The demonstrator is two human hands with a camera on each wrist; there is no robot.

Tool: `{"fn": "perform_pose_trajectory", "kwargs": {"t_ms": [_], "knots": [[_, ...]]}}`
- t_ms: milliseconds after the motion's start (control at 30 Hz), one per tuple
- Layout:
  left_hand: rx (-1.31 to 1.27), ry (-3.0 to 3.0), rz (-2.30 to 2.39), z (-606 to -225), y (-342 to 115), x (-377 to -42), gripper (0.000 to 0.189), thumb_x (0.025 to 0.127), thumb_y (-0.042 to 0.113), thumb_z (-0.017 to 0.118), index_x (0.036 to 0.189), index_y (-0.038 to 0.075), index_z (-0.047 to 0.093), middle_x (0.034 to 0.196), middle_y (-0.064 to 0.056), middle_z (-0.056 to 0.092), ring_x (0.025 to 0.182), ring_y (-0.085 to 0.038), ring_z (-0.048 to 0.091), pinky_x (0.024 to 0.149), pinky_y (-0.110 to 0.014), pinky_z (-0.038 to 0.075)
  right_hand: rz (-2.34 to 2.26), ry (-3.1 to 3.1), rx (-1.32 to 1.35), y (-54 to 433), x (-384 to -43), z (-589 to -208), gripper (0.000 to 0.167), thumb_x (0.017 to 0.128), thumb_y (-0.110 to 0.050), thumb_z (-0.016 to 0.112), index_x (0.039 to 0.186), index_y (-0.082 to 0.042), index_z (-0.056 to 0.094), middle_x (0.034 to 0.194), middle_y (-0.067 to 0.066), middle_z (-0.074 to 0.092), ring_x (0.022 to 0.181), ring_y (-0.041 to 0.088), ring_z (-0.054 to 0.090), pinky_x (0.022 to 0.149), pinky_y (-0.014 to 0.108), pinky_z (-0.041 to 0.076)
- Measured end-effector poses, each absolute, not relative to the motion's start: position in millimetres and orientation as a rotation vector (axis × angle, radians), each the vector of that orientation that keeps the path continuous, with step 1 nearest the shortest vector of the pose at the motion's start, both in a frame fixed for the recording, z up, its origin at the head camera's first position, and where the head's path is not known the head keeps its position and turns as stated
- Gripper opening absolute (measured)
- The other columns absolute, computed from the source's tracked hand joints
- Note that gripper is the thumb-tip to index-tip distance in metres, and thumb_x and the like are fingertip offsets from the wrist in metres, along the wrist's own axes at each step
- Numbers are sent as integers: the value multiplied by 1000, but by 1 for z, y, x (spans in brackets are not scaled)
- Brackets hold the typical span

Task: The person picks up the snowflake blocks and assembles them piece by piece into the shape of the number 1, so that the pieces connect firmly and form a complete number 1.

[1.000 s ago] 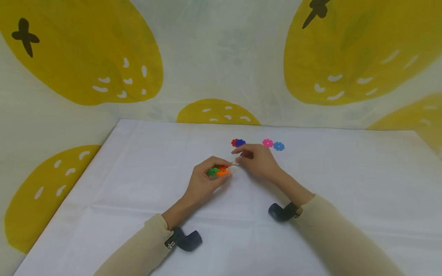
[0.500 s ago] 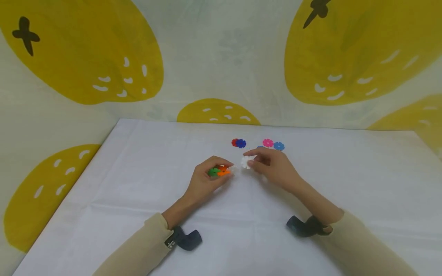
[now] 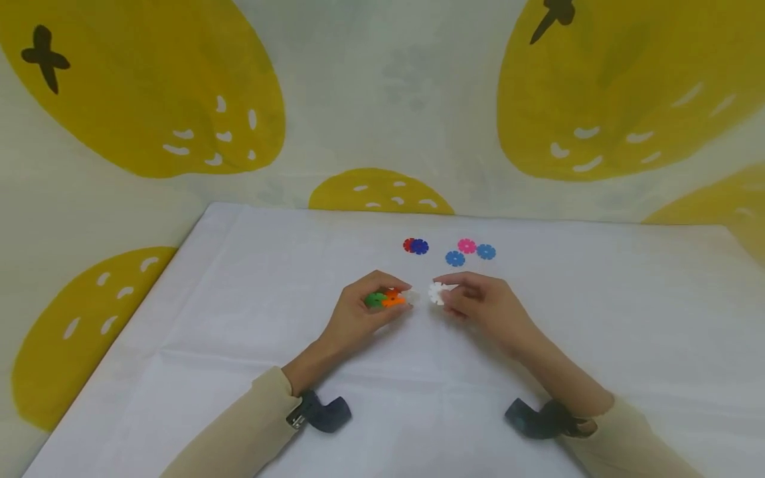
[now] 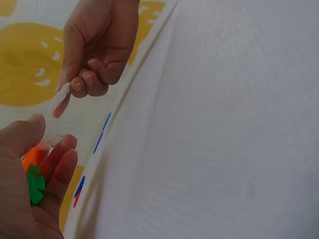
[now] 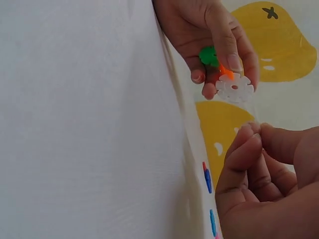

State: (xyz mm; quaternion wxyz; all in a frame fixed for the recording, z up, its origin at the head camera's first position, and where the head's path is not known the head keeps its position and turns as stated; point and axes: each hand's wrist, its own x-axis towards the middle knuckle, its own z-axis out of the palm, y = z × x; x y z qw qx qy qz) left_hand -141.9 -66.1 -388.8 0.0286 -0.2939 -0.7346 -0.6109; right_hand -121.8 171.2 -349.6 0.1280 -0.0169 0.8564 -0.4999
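Note:
My left hand (image 3: 357,307) holds a small joined chain of notched plastic snowflake discs between thumb and fingers. In it are a green disc (image 3: 374,300), orange discs (image 3: 392,300) and a translucent disc (image 5: 235,90) at the end facing my other hand. Across a small gap, my right hand (image 3: 493,307) pinches a white snowflake disc (image 3: 437,293) by its edge, thumb against fingertips. The white disc stands apart from the chain. In the right wrist view, the right fingers hide most of it.
Farther back on the white-covered table (image 3: 269,279) lie a red disc (image 3: 408,245) partly under a dark blue disc (image 3: 420,247). To their right are a pink disc (image 3: 467,246) and two light blue discs, one nearer (image 3: 455,258), one at right (image 3: 487,251). A fruit-patterned cloth (image 3: 388,99) hangs behind.
My right hand has drawn away from the chain, rightward and nearer to me, with the white disc in its fingers. This uncovers the nearer light blue disc. The left hand has barely moved.

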Motion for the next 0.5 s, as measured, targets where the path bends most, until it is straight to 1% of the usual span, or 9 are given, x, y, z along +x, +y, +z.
{"fn": "perform_pose_trajectory", "kwargs": {"t_ms": [100, 200, 433, 500], "knots": [[-912, -2266, -1884, -390, -68, -142, 25, 83, 6, 75, 107, 12, 71, 103, 2, 66, 100, -16, 58, 86, -32, 48, -1479, 2468, -42, 170, -121, -351, 33, 93, -23, 63, 126, -20, 62, 96, 3, 70, 85, 19, 66, 76, 28, 54], [-915, -2281, -1886, -388, -67, -140, 25, 82, 5, 75, 107, 11, 71, 102, 2, 66, 99, -16, 58, 86, -31, 48, -1505, 2450, -42, 168, -119, -352, 33, 93, -22, 64, 126, -19, 62, 96, 3, 70, 85, 19, 66, 76, 28, 54], [-939, -2283, -1879, -364, -64, -130, 24, 80, -6, 72, 104, -2, 69, 100, -13, 65, 97, -21, 59, 86, -32, 48, -1553, 2420, -89, 169, -117, -352, 35, 92, -25, 65, 126, -15, 62, 91, 5, 71, 84, 20, 66, 76, 26, 54], [-935, -2289, -1880, -365, -63, -130, 24, 80, -5, 72, 104, -1, 69, 101, -12, 66, 98, -21, 59, 87, -33, 48, -1563, 2408, -80, 170, -117, -352, 36, 92, -25, 66, 126, -14, 62, 91, 6, 71, 84, 20, 67, 76, 25, 53]]}}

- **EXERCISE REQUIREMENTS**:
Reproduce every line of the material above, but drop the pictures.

- **WRITTEN ANSWER**:
The demonstrator is two human hands with a camera on each wrist; there is no robot.

Tool: `{"fn": "perform_pose_trajectory", "kwargs": {"t_ms": [_], "knots": [[_, ...]]}}`
- t_ms: milliseconds after the motion's start (control at 30 Hz), one per tuple
- Layout:
  left_hand: rx (-1.31 to 1.27), ry (-3.0 to 3.0), rz (-2.30 to 2.39), z (-606 to -225), y (-342 to 115), x (-377 to -42), gripper (0.000 to 0.189), thumb_x (0.025 to 0.127), thumb_y (-0.042 to 0.113), thumb_z (-0.017 to 0.118), index_x (0.036 to 0.189), index_y (-0.038 to 0.075), index_z (-0.047 to 0.093), middle_x (0.034 to 0.196), middle_y (-0.064 to 0.056), middle_z (-0.056 to 0.092), ring_x (0.025 to 0.182), ring_y (-0.085 to 0.038), ring_z (-0.048 to 0.091), pinky_x (0.024 to 0.149), pinky_y (-0.110 to 0.014), pinky_z (-0.038 to 0.075)
  right_hand: rz (-2.34 to 2.26), ry (-3.1 to 3.1), rx (-1.32 to 1.35), y (-54 to 433), x (-384 to -43), z (-589 to -208), gripper (0.000 to 0.167), thumb_x (0.017 to 0.128), thumb_y (-0.110 to 0.050), thumb_z (-0.016 to 0.112), index_x (0.039 to 0.186), index_y (-0.082 to 0.042), index_z (-0.056 to 0.094), middle_x (0.034 to 0.194), middle_y (-0.067 to 0.066), middle_z (-0.074 to 0.092), ring_x (0.022 to 0.181), ring_y (-0.041 to 0.088), ring_z (-0.054 to 0.090), pinky_x (0.022 to 0.149), pinky_y (-0.014 to 0.108), pinky_z (-0.041 to 0.076)
- Measured end-effector poses, each absolute, not relative to the motion's start: position in millimetres and orientation as a rotation vector (axis × angle, radians), each the vector of that orientation that keeps the path continuous, with step 1 nearest the shortest vector of the pose at the motion's start, both in a frame fixed for the recording, z up, its origin at the head camera's first position, and where the head's path is not known the head keeps its position and turns as stated
- Gripper opening absolute (measured)
- The other columns absolute, computed from the source's tracked hand joints
- Note that gripper is the thumb-tip to index-tip distance in metres, and thumb_x and the like are fingertip offsets from the wrist in metres, along the wrist's own axes at each step
- Numbers are sent as integers: the value multiplied by 1000, but by 1 for z, y, x (spans in brackets are not scaled)
- Brackets hold the typical span

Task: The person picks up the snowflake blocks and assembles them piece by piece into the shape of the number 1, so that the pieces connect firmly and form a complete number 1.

[1.000 s ago] 
[0.500 s ago] 
[now] 
[now] 
[now] 

State: (xyz mm; quaternion wxyz; all in a frame fixed for the recording, z up, its origin at the head camera's first position, and where the head's path is not known the head keeps its position and turns as stated; point and axes: each hand's wrist, its own x-axis towards the middle knuckle, its own z-axis out of the palm, y = z × x; x y z qw qx qy qz) left_hand -141.9 -66.1 -388.8 0.0286 -0.2939 -0.7346 -0.6109; right_hand -121.8 171.2 -349.6 0.1280 -0.0169 0.8564 -0.4999
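Note:
My left hand (image 3: 357,307) holds a small joined chain of notched plastic snowflake discs between thumb and fingers. In it are a green disc (image 3: 374,300), orange discs (image 3: 392,300) and a translucent disc (image 5: 235,90) at the end facing my other hand. Across a small gap, my right hand (image 3: 493,307) pinches a white snowflake disc (image 3: 437,293) by its edge, thumb against fingertips. The white disc stands apart from the chain. In the right wrist view, the right fingers hide most of it.
Farther back on the white-covered table (image 3: 269,279) lie a red disc (image 3: 408,245) partly under a dark blue disc (image 3: 420,247). To their right are a pink disc (image 3: 467,246) and two light blue discs, one nearer (image 3: 455,258), one at right (image 3: 487,251). A fruit-patterned cloth (image 3: 388,99) hangs behind.
My right hand has drawn away from the chain, rightward and nearer to me, with the white disc in its fingers. This uncovers the nearer light blue disc. The left hand has barely moved.
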
Motion for the next 0.5 s, as measured, targets where the path bends most, until it is straight to 1% of the usual span, or 9 are given, x, y, z along +x, +y, +z.
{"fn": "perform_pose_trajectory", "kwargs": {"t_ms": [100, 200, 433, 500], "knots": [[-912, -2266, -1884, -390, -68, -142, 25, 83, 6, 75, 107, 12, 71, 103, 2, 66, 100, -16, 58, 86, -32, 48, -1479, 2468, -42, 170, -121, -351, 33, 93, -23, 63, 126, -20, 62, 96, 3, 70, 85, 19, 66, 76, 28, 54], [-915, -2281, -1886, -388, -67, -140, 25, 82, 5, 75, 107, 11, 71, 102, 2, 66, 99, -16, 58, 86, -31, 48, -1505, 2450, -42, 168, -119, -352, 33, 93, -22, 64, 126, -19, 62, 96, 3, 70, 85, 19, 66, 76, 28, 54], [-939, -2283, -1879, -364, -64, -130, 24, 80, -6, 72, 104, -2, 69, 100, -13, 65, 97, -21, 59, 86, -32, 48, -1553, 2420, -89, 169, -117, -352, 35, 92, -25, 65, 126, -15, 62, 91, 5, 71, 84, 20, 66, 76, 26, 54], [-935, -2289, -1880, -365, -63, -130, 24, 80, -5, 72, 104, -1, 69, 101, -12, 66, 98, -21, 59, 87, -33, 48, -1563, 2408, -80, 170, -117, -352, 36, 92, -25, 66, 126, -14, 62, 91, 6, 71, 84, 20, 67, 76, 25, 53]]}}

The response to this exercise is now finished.